# ACTION ITEM
Report every line of the listing below in which the string "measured" appears.

# DATA EXCERPT

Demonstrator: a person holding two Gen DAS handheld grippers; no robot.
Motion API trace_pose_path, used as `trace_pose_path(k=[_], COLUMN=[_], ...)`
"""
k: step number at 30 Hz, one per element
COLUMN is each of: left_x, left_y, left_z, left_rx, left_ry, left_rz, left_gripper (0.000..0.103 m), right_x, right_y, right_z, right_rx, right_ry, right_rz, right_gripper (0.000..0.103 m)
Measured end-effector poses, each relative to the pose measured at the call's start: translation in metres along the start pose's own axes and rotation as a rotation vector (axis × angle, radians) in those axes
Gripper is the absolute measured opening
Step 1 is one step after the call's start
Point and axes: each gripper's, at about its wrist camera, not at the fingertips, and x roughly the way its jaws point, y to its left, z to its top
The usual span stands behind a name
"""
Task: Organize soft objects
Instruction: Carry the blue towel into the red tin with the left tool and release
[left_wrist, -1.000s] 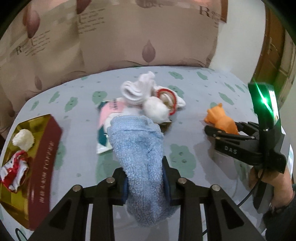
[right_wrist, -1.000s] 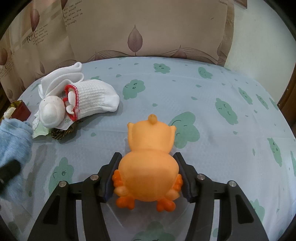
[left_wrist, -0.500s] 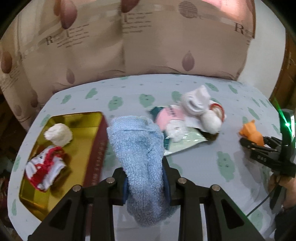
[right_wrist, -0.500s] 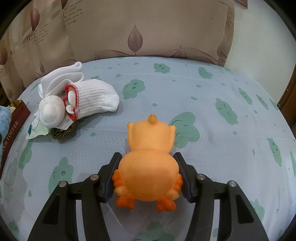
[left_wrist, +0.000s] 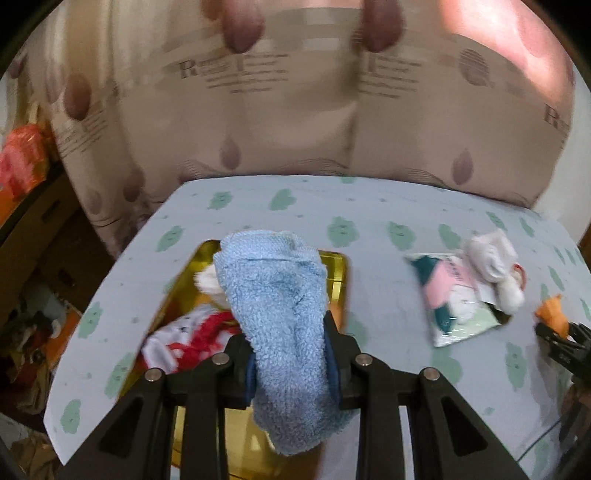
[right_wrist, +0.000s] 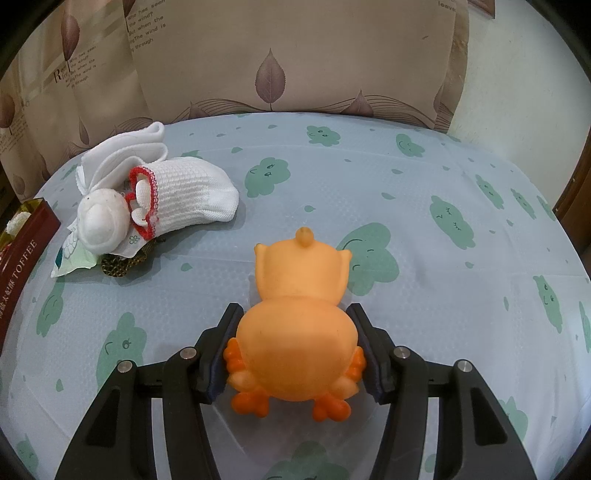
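Pale blue sheeting printed with green cloud faces covers the bed (right_wrist: 424, 177), and a beige leaf-print headboard (right_wrist: 295, 55) rises behind it. At the left gripper (left_wrist: 291, 363), the jaws are clamped on a fluffy blue sock (left_wrist: 280, 314), held over an open gold tin (left_wrist: 334, 273) with maroon sides; a red-and-white sock (left_wrist: 184, 336) and a white pom-pom (left_wrist: 208, 282) lie inside the tin. At the right gripper (right_wrist: 295, 350), the jaws are pressed against the sides of an orange rubber duck (right_wrist: 299, 314), which sits just above the sheet. Near the tin lies a heap: a white sock with red trim (right_wrist: 188, 195), a white ball (right_wrist: 103, 218), a folded white cloth (right_wrist: 122, 151) and a flat printed packet (left_wrist: 454, 299) beneath them.
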Motion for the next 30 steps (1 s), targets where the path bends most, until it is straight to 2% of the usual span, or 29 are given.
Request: trace_pose_path(k=[7,18,23,30], left_x=[0.019,0.045,0.055,0.058], left_y=[0.035,0.065,0.072,0.071], left_z=[-0.010,-0.024,-0.028,-0.031], left_rx=[-0.041,-0.093,-0.117,-0.104], left_ry=[0.052,0.092,0.112,0.141], left_rz=[0.037,0.062,0.067,0.062], left_gripper=[0.029,0.029,0.030,0.037], right_x=[0.000,0.000,0.000,0.000], right_y=[0.000,0.001,0.001,0.002], right_z=[0.000,0.000,0.000,0.000], right_rx=[-0.002,-0.003,-0.004,-0.008], right_ry=[0.000,0.001,0.001,0.002], right_rz=[-0.002,-0.004,-0.005,-0.011], right_gripper=[0.054,0.055,0.055,0.055])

# TASK ANSWER
Measured end-effector poses, each relative to the pose measured at the call's start: translation in metres along the start pose's own axes and rotation as a rotation vector (axis × angle, radians) in those axes
Gripper is the absolute measured opening

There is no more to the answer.